Torah. Even that isn't linear - we begin at the beginning, but there is no end. Again and again, just when we think it's over - the story is played out, the cast has all gone home - we begin again. I love when we unroll the whole thing - we see the whole of the story, from end to end to end: parchment and ink. All the words. All the mitzvot. All the awe and fear and trembling and demands that we be holy, that we care for one another, that we love, in between the anger and pettiness and war.

Unrolled, we wrap it, this sacred, holy, ancient, living thing - we wrap it around our children, we hold it up, to study, to read, to chant, to learn and teach.

We return, again and again to this, the beginning, the middle, the end. It encircles us all, draws us in, holds us dearly.

I stand here today, returned to this place, and offer this poem, that I wrote last year, to begin the journey to return. As I said, I like symmetry.
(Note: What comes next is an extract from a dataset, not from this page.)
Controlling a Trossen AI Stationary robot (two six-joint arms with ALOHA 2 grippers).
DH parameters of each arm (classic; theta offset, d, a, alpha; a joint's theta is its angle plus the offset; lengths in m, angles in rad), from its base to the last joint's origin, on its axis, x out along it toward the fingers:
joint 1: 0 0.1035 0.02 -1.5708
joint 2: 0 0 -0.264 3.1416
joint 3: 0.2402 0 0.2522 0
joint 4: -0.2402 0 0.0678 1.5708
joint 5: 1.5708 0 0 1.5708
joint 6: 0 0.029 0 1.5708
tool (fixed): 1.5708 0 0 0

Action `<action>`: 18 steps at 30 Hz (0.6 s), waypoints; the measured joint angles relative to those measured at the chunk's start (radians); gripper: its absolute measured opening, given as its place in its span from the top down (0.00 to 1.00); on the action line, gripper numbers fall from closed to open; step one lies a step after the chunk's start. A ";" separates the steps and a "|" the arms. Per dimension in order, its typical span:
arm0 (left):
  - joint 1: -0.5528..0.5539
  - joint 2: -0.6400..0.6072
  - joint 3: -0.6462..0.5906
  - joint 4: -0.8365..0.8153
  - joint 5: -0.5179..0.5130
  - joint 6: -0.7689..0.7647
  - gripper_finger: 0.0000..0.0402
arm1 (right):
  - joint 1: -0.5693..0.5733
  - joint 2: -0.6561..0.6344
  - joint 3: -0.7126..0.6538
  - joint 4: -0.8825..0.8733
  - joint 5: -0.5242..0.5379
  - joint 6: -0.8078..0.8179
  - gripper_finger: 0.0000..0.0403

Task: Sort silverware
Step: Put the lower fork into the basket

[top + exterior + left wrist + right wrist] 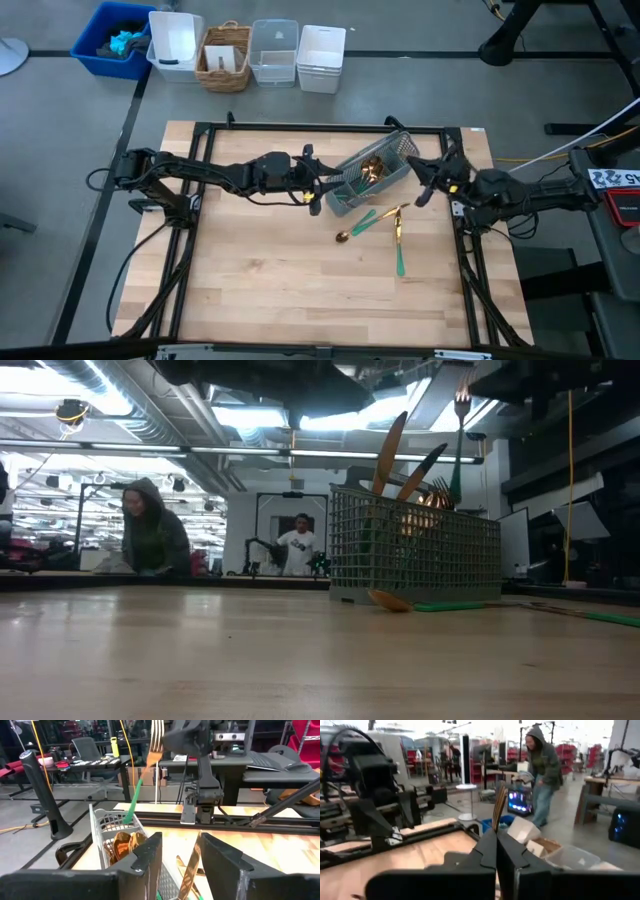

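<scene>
The grey wire-mesh caddy [372, 172] [415, 550] stands on the table, slanted. Gold-headed silverware [127, 845] stands in it, and two knives [388, 450] stick up out of it. A spoon [343, 237] and other teal-handled pieces [400, 255] lie flat on the wood in front of it. My right gripper [422, 193] [496, 832] is at the caddy's right end, shut on a fork [461, 405] [155, 745] that stands tines up. My left gripper [318, 192] [180, 850] is at the caddy's near-left end, fingers apart. My right gripper pinches the fork between its two shut fingers, coming in level from the table's right. The gold head [499, 805] rises edge-on just above the fingertips. The fork stands nearly upright, its teal handle [132, 802] slanting down toward the caddy. My left gripper's fingers [150, 855] stand at the caddy's end wall [107, 835]; I cannot tell whether they touch it.
A black frame rail [320, 128] runs round the table. Beyond the far edge stand a blue bin [110, 40], a wicker basket [225, 55] and white and clear bins [320, 55]. People [150, 530] are in the room behind. Bare wood [260, 280] lies toward the near edge.
</scene>
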 joint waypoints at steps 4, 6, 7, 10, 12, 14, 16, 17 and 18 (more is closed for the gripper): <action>0.000 0.000 0.000 0.001 0.000 0.000 0.69 | 0.000 0.049 0.000 0.022 0.000 0.031 1.00; 0.000 0.000 0.000 0.000 0.000 0.000 0.69 | 0.000 0.063 0.000 0.031 -0.001 0.034 1.00; -0.002 0.000 0.000 0.001 0.000 -0.002 0.69 | 0.000 0.067 0.000 0.036 0.000 0.045 1.00; -0.002 0.000 0.000 0.001 0.000 -0.021 0.69 | 0.000 0.074 0.000 0.018 0.000 0.105 1.00; -0.002 0.000 0.000 0.001 0.000 -0.029 0.69 | 0.000 0.082 0.000 -0.002 0.000 0.140 1.00; -0.002 0.000 0.000 0.001 0.000 -0.027 0.69 | 0.000 0.093 0.000 -0.026 0.008 0.162 1.00; -0.002 0.000 0.000 0.001 0.000 -0.028 0.69 | 0.000 0.108 0.000 -0.054 0.027 0.169 1.00; -0.002 0.000 0.000 0.001 0.000 -0.028 0.69 | 0.000 0.117 0.000 -0.059 0.032 0.174 1.00; -0.002 0.000 0.000 0.001 0.000 -0.028 0.69 | 0.000 0.127 0.000 -0.059 0.039 0.183 1.00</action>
I offer this, as my prayer, that we make this journey together, and that we return, again and again, to find wonder and love and God and each other.

The Edge of Everything

We gathered,
all of us,
having walked this long road
Before.

There is so much I don't
remember of it:
Cold
and dust
and heat-cracked pavement.

And noise!
God, the noise--
It could tear you apart
and get inside your head
and all you want
is just a little piece of
Quiet,
A chance to
Breathe
without feeling like
Everything--
your hope
your fear
your love
and
doubt--
All of it,
All of you
was caught
somewhere in your chest,
or maybe your throat,
And all you want is just one small
Breath
to be easy
and quiet.

So we gathered
there,
Here
at the edge,
the very edge of
Everything;
Stopped in our noise
and our doubt
and fear.
Stopped
at the edge
of love
and hunger:
At the edge of want,
to catch the light
of a thousand suns
and ten thousand moons
and absolute

Stillness.

Glinting of silver
and an infinity of
Blue,
Subtle variations
of color
and depth,
Caught
in the  reflection of
Sky.
Caught,
all along the edges,
with light.

We gathered here,
Together,
at the edge,
bathed in
silence
and bending light,
weary and
ready, 
to leap. 
To dive into that pool
filled to overflowing
with love
and doubt
and hunger 
and hope,
that waiting pool of 
Self.

There, 
And filled now with sudden, shivery
Stillness,
and stars that reel
in mirrored waters.

And so I leap
With the light of
Heaven,
Of earth and sky,
Reflecting
all my doubt
my love
and longing.

And I remember
A road of dust and
Heat-cracked pavement
And I gather in the noise
And light
And breath-stopping fear,
Gather them in, to
Release them
In a single
Graceful sweep:
There is beauty in my pain.
There is more in
Letting go.

And so I breathe:
I am returned
To the edge of my
Beginning.


May your new year be sweet, and may you be sealed in the Book of Life for a year of joy.